▶ **WORK TO BE COMPLETED**
Tally the lines in the entries where the string "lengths" appears, and write only the total.

▶ **RECORDS SHOWN**

>>>

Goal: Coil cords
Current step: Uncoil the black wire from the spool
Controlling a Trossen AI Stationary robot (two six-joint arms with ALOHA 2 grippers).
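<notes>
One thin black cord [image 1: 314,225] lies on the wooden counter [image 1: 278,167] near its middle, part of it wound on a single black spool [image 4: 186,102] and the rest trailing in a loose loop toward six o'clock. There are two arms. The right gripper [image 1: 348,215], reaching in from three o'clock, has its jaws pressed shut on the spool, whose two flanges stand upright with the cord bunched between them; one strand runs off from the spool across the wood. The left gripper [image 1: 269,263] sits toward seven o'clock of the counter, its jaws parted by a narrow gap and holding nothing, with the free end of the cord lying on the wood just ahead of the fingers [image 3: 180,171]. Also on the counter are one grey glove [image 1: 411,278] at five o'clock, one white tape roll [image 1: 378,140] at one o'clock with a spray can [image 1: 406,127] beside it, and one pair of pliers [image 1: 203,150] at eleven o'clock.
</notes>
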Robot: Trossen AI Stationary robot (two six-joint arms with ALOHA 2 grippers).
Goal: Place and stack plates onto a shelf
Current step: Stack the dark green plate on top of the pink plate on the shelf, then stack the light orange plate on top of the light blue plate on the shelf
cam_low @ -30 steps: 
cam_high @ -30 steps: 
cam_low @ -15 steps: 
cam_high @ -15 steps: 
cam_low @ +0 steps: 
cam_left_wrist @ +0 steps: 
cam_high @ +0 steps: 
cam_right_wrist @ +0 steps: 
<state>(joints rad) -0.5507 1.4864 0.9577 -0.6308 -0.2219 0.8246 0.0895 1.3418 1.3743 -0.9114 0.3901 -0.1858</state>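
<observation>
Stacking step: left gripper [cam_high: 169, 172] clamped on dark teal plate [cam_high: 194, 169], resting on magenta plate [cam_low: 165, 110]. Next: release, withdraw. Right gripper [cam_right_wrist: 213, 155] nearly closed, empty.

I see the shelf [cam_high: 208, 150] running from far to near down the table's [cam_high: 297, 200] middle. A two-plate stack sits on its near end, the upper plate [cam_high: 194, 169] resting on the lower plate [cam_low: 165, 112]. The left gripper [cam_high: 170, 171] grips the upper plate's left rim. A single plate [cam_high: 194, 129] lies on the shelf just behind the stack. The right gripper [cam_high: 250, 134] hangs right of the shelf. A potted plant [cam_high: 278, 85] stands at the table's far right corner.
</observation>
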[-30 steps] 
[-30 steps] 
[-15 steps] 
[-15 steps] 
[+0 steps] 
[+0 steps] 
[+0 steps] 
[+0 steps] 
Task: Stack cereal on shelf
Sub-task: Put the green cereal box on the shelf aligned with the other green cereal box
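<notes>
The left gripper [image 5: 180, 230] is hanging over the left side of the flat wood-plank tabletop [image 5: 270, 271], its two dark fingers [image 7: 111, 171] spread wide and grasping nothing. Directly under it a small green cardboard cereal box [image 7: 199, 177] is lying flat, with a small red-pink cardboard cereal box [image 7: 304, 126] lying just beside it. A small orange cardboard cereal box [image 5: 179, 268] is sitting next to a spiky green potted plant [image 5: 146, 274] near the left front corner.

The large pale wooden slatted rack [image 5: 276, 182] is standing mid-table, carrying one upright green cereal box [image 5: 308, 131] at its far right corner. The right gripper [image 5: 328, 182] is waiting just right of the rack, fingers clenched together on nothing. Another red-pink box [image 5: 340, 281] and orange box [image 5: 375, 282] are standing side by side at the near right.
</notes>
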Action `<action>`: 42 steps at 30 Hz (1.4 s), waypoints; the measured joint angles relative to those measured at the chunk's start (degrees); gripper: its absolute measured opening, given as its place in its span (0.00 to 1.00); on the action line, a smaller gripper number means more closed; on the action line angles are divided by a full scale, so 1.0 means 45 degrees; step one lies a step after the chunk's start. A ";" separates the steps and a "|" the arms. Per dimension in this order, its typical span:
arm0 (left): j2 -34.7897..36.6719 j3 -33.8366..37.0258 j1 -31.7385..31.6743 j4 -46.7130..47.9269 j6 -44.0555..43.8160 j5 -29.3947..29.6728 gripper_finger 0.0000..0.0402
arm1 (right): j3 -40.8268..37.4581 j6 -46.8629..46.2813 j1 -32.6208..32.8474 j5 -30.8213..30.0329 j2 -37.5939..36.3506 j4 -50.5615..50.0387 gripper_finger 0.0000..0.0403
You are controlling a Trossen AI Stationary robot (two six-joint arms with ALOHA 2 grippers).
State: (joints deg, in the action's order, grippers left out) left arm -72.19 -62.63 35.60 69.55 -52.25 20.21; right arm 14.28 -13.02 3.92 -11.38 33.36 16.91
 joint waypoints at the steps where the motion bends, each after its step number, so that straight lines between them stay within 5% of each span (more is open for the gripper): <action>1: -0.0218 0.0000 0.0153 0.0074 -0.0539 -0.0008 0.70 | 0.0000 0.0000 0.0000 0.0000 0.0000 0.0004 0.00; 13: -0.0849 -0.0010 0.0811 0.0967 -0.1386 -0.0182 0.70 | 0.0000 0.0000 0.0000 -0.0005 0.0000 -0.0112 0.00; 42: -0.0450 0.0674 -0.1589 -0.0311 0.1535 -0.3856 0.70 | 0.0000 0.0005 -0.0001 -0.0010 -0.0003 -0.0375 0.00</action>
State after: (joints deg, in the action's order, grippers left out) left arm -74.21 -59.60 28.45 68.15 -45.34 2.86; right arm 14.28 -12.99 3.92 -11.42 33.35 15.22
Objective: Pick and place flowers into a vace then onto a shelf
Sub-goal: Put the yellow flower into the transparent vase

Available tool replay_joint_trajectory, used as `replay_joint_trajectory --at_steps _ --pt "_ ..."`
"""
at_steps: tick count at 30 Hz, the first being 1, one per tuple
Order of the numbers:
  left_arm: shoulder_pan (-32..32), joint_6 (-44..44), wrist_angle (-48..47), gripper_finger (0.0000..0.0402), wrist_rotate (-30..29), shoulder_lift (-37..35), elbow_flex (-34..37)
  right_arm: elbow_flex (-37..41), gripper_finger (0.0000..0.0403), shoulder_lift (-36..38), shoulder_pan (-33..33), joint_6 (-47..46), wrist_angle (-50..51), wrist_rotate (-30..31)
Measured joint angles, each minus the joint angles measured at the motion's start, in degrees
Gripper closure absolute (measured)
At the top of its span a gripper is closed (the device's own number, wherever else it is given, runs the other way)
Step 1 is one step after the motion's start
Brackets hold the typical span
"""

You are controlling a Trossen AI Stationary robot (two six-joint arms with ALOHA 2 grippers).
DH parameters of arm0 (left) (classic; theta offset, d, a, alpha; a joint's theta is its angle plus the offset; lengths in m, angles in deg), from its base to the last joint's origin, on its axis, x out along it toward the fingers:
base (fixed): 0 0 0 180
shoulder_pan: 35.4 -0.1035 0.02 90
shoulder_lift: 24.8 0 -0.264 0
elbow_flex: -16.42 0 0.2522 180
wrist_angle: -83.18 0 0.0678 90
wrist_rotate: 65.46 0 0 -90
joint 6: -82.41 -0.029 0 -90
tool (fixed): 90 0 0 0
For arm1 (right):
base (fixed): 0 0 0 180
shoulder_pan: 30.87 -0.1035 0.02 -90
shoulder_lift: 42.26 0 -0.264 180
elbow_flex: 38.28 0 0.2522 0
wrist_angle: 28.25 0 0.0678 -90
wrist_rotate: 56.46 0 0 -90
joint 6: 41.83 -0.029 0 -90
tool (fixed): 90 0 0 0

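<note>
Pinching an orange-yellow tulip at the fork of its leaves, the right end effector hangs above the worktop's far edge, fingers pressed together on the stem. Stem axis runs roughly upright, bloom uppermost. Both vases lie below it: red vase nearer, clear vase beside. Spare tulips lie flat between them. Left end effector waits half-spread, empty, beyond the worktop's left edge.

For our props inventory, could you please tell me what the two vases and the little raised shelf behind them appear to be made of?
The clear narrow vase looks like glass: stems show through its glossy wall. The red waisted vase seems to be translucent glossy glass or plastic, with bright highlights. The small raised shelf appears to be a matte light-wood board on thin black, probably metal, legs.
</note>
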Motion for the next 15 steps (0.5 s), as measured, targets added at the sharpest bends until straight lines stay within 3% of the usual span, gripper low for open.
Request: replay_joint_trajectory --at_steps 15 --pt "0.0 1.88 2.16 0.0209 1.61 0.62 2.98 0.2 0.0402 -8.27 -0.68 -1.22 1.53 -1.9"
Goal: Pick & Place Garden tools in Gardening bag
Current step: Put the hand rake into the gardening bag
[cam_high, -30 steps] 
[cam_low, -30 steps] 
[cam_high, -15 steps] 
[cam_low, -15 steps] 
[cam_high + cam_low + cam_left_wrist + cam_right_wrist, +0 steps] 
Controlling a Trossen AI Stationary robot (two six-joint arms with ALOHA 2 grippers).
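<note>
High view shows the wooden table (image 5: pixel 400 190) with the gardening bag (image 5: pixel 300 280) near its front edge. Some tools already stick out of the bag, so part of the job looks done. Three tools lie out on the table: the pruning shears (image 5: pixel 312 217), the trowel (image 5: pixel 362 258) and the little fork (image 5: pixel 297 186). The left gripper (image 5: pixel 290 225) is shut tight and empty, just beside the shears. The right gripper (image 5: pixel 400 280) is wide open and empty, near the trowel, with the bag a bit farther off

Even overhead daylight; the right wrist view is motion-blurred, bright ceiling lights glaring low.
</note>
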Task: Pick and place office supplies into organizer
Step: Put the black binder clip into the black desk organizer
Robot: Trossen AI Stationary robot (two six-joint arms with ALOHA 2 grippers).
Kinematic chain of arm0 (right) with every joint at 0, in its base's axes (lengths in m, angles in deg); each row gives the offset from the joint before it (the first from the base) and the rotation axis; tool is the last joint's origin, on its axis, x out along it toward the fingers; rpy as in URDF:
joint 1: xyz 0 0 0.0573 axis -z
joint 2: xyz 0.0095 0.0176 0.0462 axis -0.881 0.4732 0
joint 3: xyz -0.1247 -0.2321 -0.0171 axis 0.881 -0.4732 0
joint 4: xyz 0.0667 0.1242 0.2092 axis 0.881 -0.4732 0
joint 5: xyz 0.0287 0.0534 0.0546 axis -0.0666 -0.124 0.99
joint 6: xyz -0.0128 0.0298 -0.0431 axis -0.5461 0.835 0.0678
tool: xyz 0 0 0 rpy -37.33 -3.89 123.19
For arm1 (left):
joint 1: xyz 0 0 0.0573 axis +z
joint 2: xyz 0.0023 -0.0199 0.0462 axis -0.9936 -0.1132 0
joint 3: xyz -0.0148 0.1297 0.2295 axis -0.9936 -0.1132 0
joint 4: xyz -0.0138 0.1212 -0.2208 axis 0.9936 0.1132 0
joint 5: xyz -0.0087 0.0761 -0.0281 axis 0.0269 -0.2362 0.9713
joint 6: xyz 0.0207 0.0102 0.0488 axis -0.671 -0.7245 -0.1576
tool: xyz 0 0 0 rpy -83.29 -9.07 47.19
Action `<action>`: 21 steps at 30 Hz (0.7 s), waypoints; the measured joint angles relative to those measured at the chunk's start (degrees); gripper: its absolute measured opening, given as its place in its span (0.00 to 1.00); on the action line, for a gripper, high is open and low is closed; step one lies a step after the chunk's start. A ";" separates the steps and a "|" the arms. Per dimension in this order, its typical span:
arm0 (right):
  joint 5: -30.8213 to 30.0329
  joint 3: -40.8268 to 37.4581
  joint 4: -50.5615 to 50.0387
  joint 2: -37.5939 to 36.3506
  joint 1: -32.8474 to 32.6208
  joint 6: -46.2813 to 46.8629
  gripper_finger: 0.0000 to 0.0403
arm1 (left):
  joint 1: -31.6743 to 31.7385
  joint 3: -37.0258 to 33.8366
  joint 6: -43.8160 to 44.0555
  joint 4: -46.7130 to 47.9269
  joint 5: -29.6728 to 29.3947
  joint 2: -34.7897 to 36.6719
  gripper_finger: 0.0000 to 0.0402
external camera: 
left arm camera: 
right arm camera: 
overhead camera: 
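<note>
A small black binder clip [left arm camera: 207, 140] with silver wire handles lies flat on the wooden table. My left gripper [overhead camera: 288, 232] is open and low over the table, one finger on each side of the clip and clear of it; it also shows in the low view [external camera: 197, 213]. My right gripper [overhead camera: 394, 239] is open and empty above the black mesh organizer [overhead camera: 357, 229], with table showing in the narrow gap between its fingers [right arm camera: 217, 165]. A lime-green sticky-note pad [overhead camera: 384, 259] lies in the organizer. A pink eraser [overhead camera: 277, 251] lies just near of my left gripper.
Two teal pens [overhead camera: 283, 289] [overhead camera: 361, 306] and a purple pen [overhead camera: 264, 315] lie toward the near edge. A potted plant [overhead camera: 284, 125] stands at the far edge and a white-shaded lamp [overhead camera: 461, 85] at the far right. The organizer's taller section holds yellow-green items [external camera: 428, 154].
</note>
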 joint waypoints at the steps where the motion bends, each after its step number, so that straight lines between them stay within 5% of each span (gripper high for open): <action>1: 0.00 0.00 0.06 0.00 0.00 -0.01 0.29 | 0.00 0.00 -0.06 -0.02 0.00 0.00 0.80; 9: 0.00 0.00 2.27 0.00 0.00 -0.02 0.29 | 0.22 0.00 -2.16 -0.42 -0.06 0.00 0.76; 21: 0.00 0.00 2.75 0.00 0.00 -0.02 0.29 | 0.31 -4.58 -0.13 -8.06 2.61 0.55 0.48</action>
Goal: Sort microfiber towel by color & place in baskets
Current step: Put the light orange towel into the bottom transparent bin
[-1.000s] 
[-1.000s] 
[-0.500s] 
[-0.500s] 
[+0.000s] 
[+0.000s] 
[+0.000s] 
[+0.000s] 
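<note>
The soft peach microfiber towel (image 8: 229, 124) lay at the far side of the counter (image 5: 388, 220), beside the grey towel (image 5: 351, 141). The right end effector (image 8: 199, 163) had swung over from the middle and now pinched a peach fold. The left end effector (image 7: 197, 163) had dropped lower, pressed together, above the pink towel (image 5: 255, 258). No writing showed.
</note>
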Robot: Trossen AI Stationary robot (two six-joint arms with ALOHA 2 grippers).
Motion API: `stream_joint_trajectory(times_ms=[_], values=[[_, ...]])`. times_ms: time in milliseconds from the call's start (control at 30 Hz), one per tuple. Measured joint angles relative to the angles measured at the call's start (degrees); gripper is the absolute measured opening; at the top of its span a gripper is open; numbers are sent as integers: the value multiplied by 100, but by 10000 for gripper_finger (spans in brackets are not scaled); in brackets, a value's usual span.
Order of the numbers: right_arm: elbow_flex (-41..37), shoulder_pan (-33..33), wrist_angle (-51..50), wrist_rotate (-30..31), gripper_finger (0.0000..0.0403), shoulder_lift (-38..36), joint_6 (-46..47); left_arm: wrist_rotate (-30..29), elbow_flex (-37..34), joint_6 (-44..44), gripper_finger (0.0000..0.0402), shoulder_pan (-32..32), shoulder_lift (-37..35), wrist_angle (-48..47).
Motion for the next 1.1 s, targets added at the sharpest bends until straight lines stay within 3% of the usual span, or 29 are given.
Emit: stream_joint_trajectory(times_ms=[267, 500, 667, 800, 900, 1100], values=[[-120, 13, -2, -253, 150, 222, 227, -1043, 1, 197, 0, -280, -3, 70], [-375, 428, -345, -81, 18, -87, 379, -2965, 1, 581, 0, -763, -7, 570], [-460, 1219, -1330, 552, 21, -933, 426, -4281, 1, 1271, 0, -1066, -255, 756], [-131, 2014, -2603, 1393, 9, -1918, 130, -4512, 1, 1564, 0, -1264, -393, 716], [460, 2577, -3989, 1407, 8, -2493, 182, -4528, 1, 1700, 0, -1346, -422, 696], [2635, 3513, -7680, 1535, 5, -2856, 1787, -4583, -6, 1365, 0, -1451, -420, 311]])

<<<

▶ **EXERCISE RESULT**
2